Preclinical evaluation of a combination of checkpoint blockade with dendritic cell vaccination against Merkel Cell Carcinoma and other virally induced cancers

A current and highly successful anti-cancer immunotherapy inhibits the natural brakes of the immune system with antagonistic antibodies. These checkpoint blockers have proved their efficiency in melanoma and other cancers, and their field of application is rapidly extending. However, many patients do not benefit since these antibodies cannot redirect but only release an existing but inhibited immune response. Such a redirection can be achieved by therapeutic vaccination. This strategy is especially promising for virally induced cancers, because they express viral target antigen, which is absent in healthy tissue, so here the combination of checkpoint blockade and therapeutic vaccination seems reasonable. RNA-based immunotherapies have long been pursued and received a booster due to the successful application during the Covid-pandemic. mRNA-transfection appears as an ideal strategy to deliver antigen and reprogram  immune cells in and ex vivo.

Merkel Cell Carcinoma (MCC) is an aggressive skin cancer, caused by the Merkel Cell Polyomavirus (MCV). Under certain circumstances, the virus integrates into the host cell genome and expresses a truncated form of its large T antigen (truncLT), while expression of other viral proteins is switched off. Until recently, no standardized therapy for MCC existed, apart from surgical excision, but since several clinical trials with checkpoint-blockade antibodies against PD-1 and its ligand PD-L1 have shown very positive effects, currently MCC-patients receive checkpoint blockade. However, only about half of the patients benefit from this treatment.

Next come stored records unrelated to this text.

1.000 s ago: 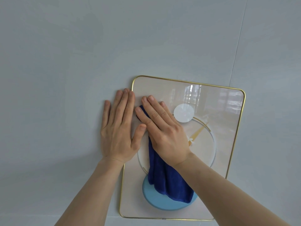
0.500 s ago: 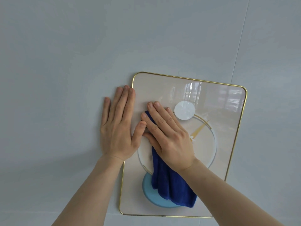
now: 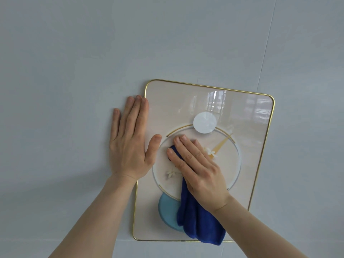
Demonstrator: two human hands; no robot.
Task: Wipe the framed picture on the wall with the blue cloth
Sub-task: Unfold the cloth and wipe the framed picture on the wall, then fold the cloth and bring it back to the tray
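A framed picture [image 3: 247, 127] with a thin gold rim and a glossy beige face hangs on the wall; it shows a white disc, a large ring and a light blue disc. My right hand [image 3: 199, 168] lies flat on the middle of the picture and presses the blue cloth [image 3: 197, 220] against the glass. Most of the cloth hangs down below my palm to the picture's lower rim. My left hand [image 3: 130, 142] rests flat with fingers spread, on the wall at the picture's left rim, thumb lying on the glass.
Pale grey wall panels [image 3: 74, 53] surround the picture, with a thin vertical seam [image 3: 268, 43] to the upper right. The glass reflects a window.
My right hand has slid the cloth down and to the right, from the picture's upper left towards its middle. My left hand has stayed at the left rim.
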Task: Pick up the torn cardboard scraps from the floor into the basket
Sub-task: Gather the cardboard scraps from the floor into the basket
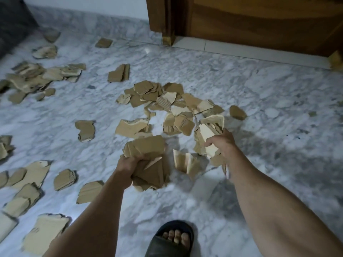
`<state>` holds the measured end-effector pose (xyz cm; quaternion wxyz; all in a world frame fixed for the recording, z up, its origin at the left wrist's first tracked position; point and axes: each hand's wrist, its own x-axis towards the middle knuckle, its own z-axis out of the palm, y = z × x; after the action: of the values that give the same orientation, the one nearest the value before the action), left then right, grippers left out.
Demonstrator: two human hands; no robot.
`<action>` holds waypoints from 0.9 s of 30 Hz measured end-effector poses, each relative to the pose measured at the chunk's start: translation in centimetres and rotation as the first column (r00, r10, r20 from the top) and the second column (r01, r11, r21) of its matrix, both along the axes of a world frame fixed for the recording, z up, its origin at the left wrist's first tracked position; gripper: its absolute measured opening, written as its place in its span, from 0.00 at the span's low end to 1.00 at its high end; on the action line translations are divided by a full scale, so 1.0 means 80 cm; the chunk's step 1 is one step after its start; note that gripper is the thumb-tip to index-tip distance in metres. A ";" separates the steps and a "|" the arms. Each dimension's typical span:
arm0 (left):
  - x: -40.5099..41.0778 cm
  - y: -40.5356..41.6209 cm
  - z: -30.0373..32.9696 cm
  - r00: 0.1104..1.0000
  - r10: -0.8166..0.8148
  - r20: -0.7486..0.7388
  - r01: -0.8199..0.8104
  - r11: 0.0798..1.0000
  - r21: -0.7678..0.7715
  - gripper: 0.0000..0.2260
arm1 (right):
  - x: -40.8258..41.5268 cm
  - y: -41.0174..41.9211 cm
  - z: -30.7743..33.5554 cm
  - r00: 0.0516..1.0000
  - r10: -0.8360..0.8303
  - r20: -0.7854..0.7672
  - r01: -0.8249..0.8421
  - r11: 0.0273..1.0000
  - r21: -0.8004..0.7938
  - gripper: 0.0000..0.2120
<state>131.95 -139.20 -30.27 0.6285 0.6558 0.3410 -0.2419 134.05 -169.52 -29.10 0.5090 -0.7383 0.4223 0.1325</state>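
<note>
Both of the person's arms reached down over a grey-veined marble floor (pixel 259 93) strewn with torn cardboard scraps. The left hand (pixel 128 166) was clenched around a thick bundle of brown scraps (pixel 148 164), its fingers curled over the top of the stack, which fanned out above and below the fist and hung clear of the floor. The right hand (pixel 221 142) gripped a second bunch of paler scraps (pixel 207 140), thumb and fingers wrapped round them, with a few loose pieces (pixel 187 163) just below and between the two hands (whether these were falling or resting on the floor could not be told). Just beyond the hands, near the middle of the floor, lay the main heap of scraps (pixel 167 104), the pieces overlapping one another. A single scrap (pixel 237 112) sat just beside that heap on its right side, and another folded piece (pixel 119 73) lay apart toward the far side. More scraps were scattered along the left edge of the floor, in a cluster at the far left (pixel 37 76) and in flat stacks at the near left corner (pixel 44 232). A wooden door (pixel 259 21) stood at the far right edge of the floor. At the near edge, a foot in a dark slipper (pixel 170 240) stood on the floor between the two forearms. No basket could be seen anywhere in view.
</note>
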 end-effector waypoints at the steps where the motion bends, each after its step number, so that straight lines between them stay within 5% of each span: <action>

We think that the efficacy of anti-PD-1 and other checkpoint-blocking antibodies can be further increased by active therapeutic vaccination against truncLT.

The aim of this project is to evaluate a possible combination of checkpoint inhibitors and RNA-based immunotherapy. In our already established human ex vivo cell culture systems, we will examine the interaction of T cells and NK cells with professional antigen-presenting cells and tumor cells. Using mRNA-transfection on the different players in this system, we will determine how immune responses against the tumor can be improved. In addition, possible synergistic influences of the different checkpoint-blockade antibodies will be evaluated. The expansion of CD4+ and CD8+ truncLT-specific T-cells, their phenotype, functional capacities concerning cytokine secretion and cytotoxicity, and repetitive expandability will be addressed, and the activation and functionality of NK-cells will be tested. In parallel, we examine the intracellular signaling within the tumor cells to find means of manipulating these by in mRNA transfection to become more immunogenic. After possible combinations have been narrowed, we will switch from healthy donor blood to that of MCC patients, because immune cells, which were preconditioned by the tumor, may behave differently.